Re: improving wraparound behavior

From: Robert Haas <robertmhaas(at)gmail(dot)com>
To: Andres Freund <andres(at)anarazel(dot)de>
Cc: PostgreSQL Hackers <pgsql-hackers(at)lists(dot)postgresql(dot)org>
Subject: Re: improving wraparound behavior
Date: 2019-05-03 22:42:35
Message-ID: CA+TgmoY=j-0r+d9PnyD3FAMXOnhmhpsnKBZiwSVyDQofE3rNag@mail.gmail.com
Views: Raw Message | Whole Thread | Download mbox | Resend email
Thread:
Lists: pgsql-hackers

On Fri, May 3, 2019 at 4:47 PM Andres Freund <andres(at)anarazel(dot)de> wrote:
> I'd actually say the proper fix would be to instead move the truncation
> to *after* finishing updating relfrozenxid etc. If we truncate, the
> additional cost of another in-place pg_class update, to update relpages,
> is basically insignificant. And the risk of errors, or being cancelled,
> during truncation is much higher than before (due to the AEL).

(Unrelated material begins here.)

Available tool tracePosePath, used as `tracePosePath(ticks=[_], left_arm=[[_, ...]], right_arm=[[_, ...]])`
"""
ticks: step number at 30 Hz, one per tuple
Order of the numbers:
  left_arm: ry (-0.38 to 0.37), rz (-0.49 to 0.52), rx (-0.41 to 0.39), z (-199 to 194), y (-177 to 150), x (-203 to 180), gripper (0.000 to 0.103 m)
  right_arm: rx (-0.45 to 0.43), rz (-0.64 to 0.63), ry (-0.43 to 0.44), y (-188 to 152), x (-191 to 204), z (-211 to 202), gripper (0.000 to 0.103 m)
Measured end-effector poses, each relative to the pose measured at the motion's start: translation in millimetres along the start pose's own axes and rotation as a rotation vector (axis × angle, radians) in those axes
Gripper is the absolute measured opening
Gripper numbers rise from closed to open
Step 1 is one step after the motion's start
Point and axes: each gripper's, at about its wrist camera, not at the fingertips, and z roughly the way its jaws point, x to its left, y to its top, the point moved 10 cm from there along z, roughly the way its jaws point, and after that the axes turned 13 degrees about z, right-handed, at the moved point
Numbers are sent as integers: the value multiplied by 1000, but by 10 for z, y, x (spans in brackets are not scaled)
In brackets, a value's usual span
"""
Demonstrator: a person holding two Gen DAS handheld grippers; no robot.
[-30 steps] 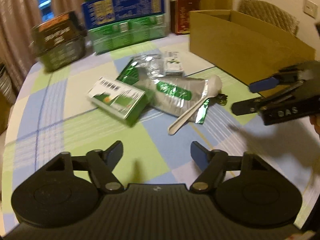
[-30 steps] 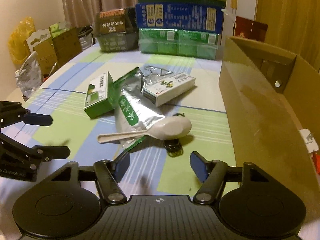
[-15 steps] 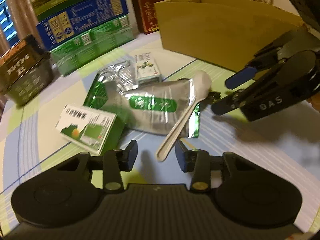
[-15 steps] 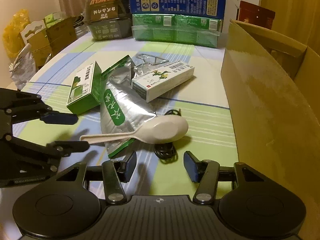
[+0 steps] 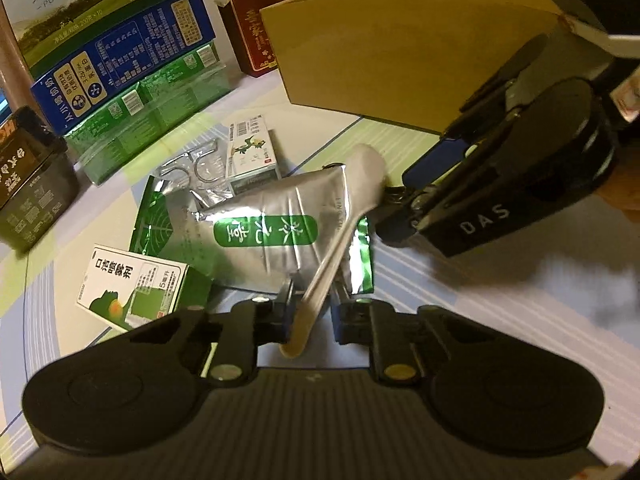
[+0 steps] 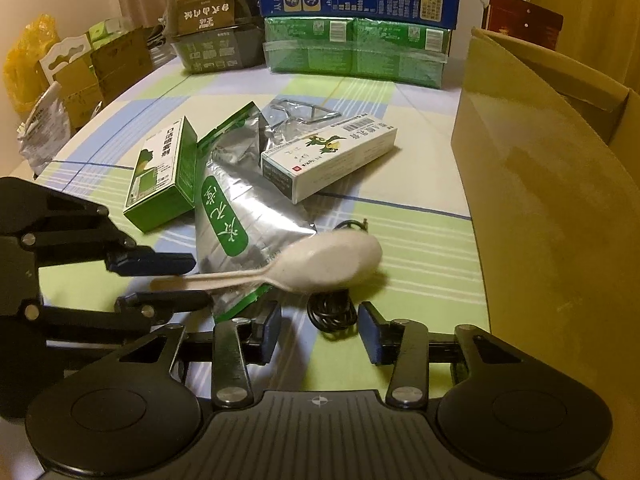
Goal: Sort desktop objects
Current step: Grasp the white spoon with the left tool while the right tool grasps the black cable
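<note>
- On the checked tablecloth [image 6: 416,216], toward the left edge of the table, a green-and-white carton [image 6: 162,178] lies on its side, just beside the silver pouch.
- The left gripper [image 5: 311,312] has the handle of a white plastic spoon [image 6: 304,266] between its fingers; its jaws are closing on the handle. In the left wrist view one pad seems to touch it and a gap shows at the other, so I cannot tell whether the grip is firm yet.
- The spoon lies across the lower end of a silver foil pouch with a green label [image 6: 240,220], its bowl pointing toward the cardboard box.
- A white medicine box with a bird picture [image 6: 328,160] rests on the pouch's far end, beside a crumpled clear wrapper [image 6: 296,118].
- A small black coiled cord [image 6: 332,314] lies just under the spoon's bowl.
- The right gripper [image 6: 319,332] hovers at the cord with its jaws closing; the cord lies between the pads, not pressed.
- An open cardboard box [image 6: 552,208] stands along the right edge.
</note>
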Motion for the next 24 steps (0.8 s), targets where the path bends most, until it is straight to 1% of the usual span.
tracePosePath(ticks=[3, 9, 12, 15, 18, 21, 24], left_arm=[[-7, -16, 6, -28, -18, -12, 12], [-13, -65, 31, -176, -118, -42, 11], [0, -78, 56, -300, -201, -93, 10], [13, -93, 101, -453, -323, -148, 8], [18, -148, 126, -641, -425, -213, 8], [16, -235, 135, -836, -520, -269, 8], [4, -322, 134, -997, -603, -324, 9]], right_arm=[[2, 3, -5, 4, -15, 18, 25], [1, 19, -17, -30, -36, -52, 22], [10, 20, -18, -126, -4, -164, 21], [34, 40, 10, -279, 43, -303, 21], [46, 24, 22, -457, 113, -476, 21], [59, 16, 42, -653, 184, -629, 21], [46, 9, 54, -771, 258, -763, 22]])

That would prevent the ERROR from impeding relfrozenxid advancement,
but it does not prevent the error itself, nor the XID consumption. If
autovacuum is hitting that ERROR, it will spew errors in the log but
succeed in advancing relfrozenxid anyway. I don't think that's as
nice as the behavior I proposed, but it's certainly better than the
status quo. If you are hitting that error due to a manual VACUUM,
under your proposal, you'll stop the manual VACUUM as soon as you hit
the first table where this happens, which is not what you want.
You'll also keep consuming XIDs, which is not what you want either,
especially if you are in single-user mode because the number of
remaining XIDs is less that a million.

> > Also, I think that old prepared transactions and stale replication
> > slots should be emphasized more prominently. Maybe something like:
> >
> > HINT: Commit or roll back old prepared transactions, drop stale
> > replication slots, or kill long-running sessions.
> > Ensure that autovacuum is progressing, or run a manual database-wide VACUUM.
>
> I think it'd be good to instead compute what the actual problem is. It'd
> not be particularly hard to show some these in the errdetail:
>
> 1) the xid horizon (xid + age) of the problematic database; potentially,
> if connected to that database, additionally compute what the oldest
> xid is (although that's computationally potentially too expensive)
> 2) the xid horizon (xid + age) due to prepared transactions, and the
> oldest transaction's name
> 3) the xid horizon (xid + age) due to replication slot, and the "oldest"
> slot's name
> 4) the xid horizon (xid + age) and pid for the connection with the
> oldest snapshot.
>
> I think that'd allow users much much easier to pinpoint what's going on.
>
> In fact, I think we probably should additionally add a function that can
> display the above. That'd make it much easier to write monitoring
> queries.

I think that the error and hint that you get from
GetNewTransactionId() has to be something that we can generate very
quickly, without doing anything that might hang on cluster with lots
of databases or lots of relations; but if there's useful detail we can
display there, that's good. With a view, it's more OK if it takes a
long time on a big cluster.

> IMO we also ought to compute the *actual* relfrozenxid/relminmxid for a
> table. I.e. the oldest xid actually present. It's pretty common for most
> tables to have effective horizons that are much newer than what
> GetOldestXmin()/vacuum_set_xid_limits() can return. Obviously we can do
> so only when scanning all non-frozen pages. But being able to record
> "more aggressive" horizons would often save unnecessary work. And it
> ought to not be hard. I think especially for regular non-freeze,
> non-wraparound vacuums that'll often result in a much newer relfrozenxid
> (as we'll otherwise just have GetOldestXmin() - vacuum_freeze_min_age).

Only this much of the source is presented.